*WORK TO COMPLETE:*
In your reply, print every line of the listing exactly and omit all images.

** Opening RECORDED INFORMATION block **

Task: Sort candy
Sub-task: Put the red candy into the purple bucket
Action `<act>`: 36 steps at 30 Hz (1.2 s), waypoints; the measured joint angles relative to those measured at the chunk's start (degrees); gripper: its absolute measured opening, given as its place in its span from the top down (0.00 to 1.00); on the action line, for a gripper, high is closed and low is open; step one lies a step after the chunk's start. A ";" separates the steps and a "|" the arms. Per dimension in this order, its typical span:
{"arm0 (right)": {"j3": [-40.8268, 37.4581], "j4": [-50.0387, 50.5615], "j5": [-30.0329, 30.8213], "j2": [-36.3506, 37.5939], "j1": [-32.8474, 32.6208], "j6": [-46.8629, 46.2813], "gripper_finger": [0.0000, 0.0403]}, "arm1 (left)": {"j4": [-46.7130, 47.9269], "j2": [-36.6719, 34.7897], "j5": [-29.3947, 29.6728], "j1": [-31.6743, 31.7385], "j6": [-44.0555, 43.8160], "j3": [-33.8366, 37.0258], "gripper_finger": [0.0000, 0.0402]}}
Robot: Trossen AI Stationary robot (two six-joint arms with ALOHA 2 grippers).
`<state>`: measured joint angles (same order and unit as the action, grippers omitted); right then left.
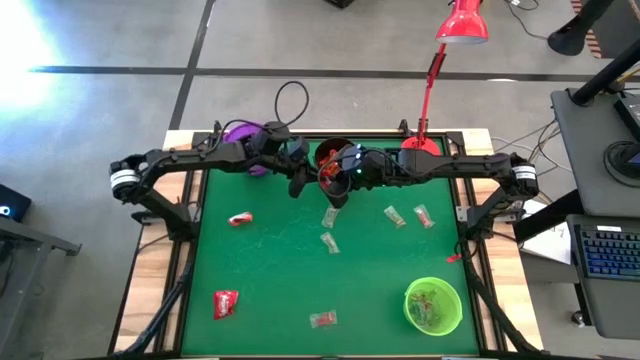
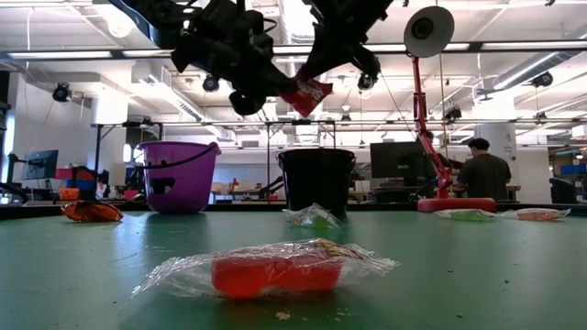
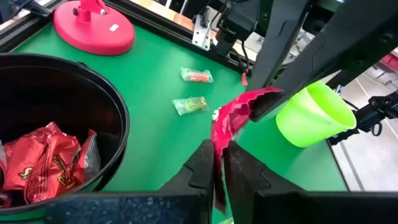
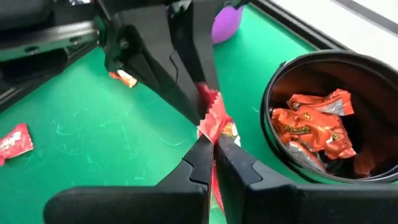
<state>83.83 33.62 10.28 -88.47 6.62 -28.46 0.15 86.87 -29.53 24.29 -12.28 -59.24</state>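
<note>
Both grippers, left (image 3: 219,163) and right (image 4: 211,155), pinch one red candy (image 2: 307,92) beside the black cup (image 1: 333,153), which holds several; many candies remain on the table (image 1: 270,270).

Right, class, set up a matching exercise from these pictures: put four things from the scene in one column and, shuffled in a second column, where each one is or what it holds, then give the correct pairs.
Things:
1. black cup
2. green cup
3. purple cup
4. red desk lamp

Places or states:
A. at the table's far right corner, base on the mat
B. at the far edge, left of the black one
C. far edge, middle, holding red-wrapped candy
D. near right corner of the mat

Pairs: 1-C, 2-D, 3-B, 4-A
</note>
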 joint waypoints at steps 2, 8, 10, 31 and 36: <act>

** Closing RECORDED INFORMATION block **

*PROBLEM SOLUTION:*
Task: Sort candy
Sub-task: Put the red candy into the purple bucket
Action `<act>`: 36 steps at 30 Hz (1.2 s), waypoints; the measured joint angles relative to those measured at the chunk's start (degrees); gripper: its absolute measured opening, given as its place in its span from the top down (0.00 to 1.00); on the action line, for a gripper, high is closed and low is open; step one lies a step after the chunk's start. A ";" separates the steps and a "|" the arms. Per dimension in this order, its typical span:
{"arm0 (right)": {"j3": [-40.8268, 37.4581], "j4": [-50.0387, 50.5615], "j5": [-30.0329, 30.8213], "j2": [-36.3506, 37.5939], "j1": [-32.8474, 32.6208], "j6": [-46.8629, 46.2813], "gripper_finger": [0.0000, 0.0403]}, "arm1 (left)": {"j4": [-46.7130, 47.9269], "j2": [-36.6719, 34.7897], "j5": [-29.3947, 29.6728], "j1": [-31.6743, 31.7385], "j6": [-44.0555, 43.8160], "j3": [-33.8366, 37.0258], "gripper_finger": [0.0000, 0.0402]}}
Robot: Trossen AI Stationary robot (two six-joint arms with ALOHA 2 grippers).
`<state>`: measured joint angles (same order and unit as the action, grippers omitted); right then left.
<state>83.83 33.62 10.28 -88.47 6.62 -28.46 0.15 86.87 -29.53 24.29 -12.28 -59.24</state>
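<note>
Both grippers, left (image 3: 219,163) and right (image 4: 211,155), pinch one red candy (image 2: 307,92) beside the black cup (image 1: 333,153), which holds several; many candies remain on the table (image 1: 270,270).

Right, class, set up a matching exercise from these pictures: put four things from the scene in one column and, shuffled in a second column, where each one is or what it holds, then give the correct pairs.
Things:
1. black cup
2. green cup
3. purple cup
4. red desk lamp

Places or states:
A. at the table's far right corner, base on the mat
B. at the far edge, left of the black one
C. far edge, middle, holding red-wrapped candy
D. near right corner of the mat

Pairs: 1-C, 2-D, 3-B, 4-A
</note>
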 joint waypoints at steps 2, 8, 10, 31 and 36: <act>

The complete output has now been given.